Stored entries
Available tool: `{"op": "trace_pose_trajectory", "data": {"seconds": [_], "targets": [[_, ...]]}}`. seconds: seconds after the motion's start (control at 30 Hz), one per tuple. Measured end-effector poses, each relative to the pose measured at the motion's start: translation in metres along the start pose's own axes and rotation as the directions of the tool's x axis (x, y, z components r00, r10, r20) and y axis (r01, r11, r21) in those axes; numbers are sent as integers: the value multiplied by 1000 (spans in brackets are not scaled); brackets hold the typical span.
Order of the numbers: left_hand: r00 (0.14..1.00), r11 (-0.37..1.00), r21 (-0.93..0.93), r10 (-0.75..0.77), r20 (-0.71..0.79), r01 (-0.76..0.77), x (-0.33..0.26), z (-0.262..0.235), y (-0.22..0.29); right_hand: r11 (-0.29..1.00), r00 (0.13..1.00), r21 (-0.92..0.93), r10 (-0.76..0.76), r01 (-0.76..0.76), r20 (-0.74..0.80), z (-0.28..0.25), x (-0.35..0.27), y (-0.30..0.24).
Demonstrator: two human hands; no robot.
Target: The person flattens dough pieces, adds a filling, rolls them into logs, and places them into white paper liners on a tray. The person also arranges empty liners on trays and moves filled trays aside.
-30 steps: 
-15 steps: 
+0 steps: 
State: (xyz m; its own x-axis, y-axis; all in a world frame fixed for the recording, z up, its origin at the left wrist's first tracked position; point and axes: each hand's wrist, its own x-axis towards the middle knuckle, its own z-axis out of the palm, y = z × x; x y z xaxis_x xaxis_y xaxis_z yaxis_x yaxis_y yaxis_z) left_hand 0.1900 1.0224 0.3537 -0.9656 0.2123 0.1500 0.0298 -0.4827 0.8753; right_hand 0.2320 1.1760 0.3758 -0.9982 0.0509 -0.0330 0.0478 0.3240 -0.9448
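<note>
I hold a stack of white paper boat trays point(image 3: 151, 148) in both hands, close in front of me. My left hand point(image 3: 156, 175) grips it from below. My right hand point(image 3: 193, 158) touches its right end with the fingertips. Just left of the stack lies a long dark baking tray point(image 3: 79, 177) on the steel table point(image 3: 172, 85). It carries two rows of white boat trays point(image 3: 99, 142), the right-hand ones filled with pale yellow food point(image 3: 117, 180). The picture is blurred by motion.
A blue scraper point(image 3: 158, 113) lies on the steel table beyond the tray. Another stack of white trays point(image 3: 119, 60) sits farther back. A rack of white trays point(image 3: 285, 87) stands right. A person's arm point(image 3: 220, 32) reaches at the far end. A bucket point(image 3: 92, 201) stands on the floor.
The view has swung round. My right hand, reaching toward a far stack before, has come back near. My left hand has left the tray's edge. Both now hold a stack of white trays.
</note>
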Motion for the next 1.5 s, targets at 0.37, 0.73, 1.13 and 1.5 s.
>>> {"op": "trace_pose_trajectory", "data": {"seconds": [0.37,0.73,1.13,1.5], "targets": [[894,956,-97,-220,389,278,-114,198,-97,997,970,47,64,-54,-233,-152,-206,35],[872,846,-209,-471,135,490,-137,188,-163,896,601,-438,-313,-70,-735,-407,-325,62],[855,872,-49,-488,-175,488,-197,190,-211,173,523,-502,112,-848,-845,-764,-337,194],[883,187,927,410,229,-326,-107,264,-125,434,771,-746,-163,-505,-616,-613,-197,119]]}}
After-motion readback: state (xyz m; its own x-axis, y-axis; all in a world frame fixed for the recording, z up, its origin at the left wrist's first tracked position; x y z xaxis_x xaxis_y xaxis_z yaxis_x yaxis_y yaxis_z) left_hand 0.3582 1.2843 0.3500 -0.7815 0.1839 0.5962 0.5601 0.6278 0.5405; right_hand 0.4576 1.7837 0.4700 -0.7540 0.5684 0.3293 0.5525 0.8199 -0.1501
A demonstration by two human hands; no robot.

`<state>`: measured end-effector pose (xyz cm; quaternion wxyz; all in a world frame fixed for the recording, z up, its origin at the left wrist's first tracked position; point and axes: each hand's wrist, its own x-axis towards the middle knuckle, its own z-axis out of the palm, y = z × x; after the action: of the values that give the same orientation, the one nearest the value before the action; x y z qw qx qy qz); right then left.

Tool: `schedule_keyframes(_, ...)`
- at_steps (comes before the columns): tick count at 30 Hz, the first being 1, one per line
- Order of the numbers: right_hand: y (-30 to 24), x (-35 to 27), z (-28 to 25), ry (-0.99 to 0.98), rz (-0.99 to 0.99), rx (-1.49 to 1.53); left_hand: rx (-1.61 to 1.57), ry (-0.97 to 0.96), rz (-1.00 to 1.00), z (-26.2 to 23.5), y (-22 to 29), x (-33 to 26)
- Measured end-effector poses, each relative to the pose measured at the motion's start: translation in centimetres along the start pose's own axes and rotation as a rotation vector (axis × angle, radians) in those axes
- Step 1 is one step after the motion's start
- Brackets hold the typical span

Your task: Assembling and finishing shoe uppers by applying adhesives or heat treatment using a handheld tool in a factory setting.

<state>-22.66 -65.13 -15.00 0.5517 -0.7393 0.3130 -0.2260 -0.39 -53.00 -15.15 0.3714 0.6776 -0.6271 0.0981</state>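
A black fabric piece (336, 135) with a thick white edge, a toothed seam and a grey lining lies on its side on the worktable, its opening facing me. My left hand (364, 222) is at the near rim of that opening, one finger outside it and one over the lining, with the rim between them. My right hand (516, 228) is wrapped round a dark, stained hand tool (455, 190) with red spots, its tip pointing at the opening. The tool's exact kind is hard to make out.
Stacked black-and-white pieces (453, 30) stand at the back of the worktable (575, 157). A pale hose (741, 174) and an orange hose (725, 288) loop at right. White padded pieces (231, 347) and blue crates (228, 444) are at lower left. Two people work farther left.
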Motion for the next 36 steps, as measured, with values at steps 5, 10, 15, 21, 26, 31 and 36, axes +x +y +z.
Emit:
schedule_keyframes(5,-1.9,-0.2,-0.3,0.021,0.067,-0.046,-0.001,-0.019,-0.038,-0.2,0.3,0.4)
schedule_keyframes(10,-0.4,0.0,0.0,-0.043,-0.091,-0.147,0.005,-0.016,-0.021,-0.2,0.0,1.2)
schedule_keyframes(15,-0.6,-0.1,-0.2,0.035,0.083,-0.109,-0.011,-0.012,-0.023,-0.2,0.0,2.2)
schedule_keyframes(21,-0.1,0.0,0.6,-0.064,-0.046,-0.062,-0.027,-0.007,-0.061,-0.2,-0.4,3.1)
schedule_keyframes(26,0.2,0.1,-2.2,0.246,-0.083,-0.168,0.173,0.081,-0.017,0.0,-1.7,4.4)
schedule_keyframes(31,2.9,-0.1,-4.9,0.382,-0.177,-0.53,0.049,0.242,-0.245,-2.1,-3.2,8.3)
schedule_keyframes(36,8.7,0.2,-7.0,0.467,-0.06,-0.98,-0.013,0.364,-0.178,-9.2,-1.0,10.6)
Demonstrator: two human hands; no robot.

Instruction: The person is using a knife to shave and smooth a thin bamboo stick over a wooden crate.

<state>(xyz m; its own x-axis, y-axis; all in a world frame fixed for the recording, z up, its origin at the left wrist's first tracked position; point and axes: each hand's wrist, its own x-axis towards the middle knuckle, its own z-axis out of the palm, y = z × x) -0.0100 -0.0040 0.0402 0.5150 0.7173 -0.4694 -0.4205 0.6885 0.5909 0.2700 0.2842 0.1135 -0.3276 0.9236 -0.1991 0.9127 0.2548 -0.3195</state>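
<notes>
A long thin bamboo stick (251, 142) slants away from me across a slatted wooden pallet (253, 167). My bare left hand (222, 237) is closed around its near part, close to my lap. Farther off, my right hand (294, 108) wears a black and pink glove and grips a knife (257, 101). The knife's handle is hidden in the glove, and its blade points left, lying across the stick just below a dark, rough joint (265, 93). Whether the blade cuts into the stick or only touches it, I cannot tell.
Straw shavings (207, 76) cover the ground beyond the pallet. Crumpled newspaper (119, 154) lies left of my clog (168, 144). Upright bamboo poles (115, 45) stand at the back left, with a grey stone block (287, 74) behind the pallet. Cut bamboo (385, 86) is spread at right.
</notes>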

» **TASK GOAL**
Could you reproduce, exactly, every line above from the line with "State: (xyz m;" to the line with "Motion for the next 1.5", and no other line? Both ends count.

» **REPLY**
State: (xyz m; its own x-axis, y-axis; all in a world frame fixed for the recording, z up, its origin at the left wrist's first tracked position; point and axes: each hand's wrist, its own x-axis towards the middle knuckle, its own z-axis out of the palm, y = z × x; x y z xaxis_x xaxis_y xaxis_z yaxis_x yaxis_y yaxis_z) left_hand 0.1900 1.0224 0.3537 -0.9656 0.2123 0.1500 0.0298 -0.4827 0.8753; right_hand 0.2320 1.1760 0.3758 -0.9982 0.0509 -0.0330 0.0478 0.3240 -0.9448
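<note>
I hold a stack of white paper boat trays point(image 3: 151, 148) in both hands, close in front of me. My left hand point(image 3: 156, 175) grips it from below. My right hand point(image 3: 193, 158) touches its right end with the fingertips. Just left of the stack lies a long dark baking tray point(image 3: 79, 177) on the steel table point(image 3: 172, 85). It carries two rows of white boat trays point(image 3: 99, 142), the right-hand ones filled with pale yellow food point(image 3: 117, 180). The picture is blurred by motion.
A blue scraper point(image 3: 158, 113) lies on the steel table beyond the tray. Another stack of white trays point(image 3: 119, 60) sits farther back. A rack of white trays point(image 3: 285, 87) stands right. A person's arm point(image 3: 220, 32) reaches at the far end. A bucket point(image 3: 92, 201) stands on the floor.
The view has swung round. My right hand, reaching toward a far stack before, has come back near. My left hand has left the tray's edge. Both now hold a stack of white trays.
</note>
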Motion for the next 1.5 s, targets at 0.37, 0.73, 1.13 and 1.5 s.

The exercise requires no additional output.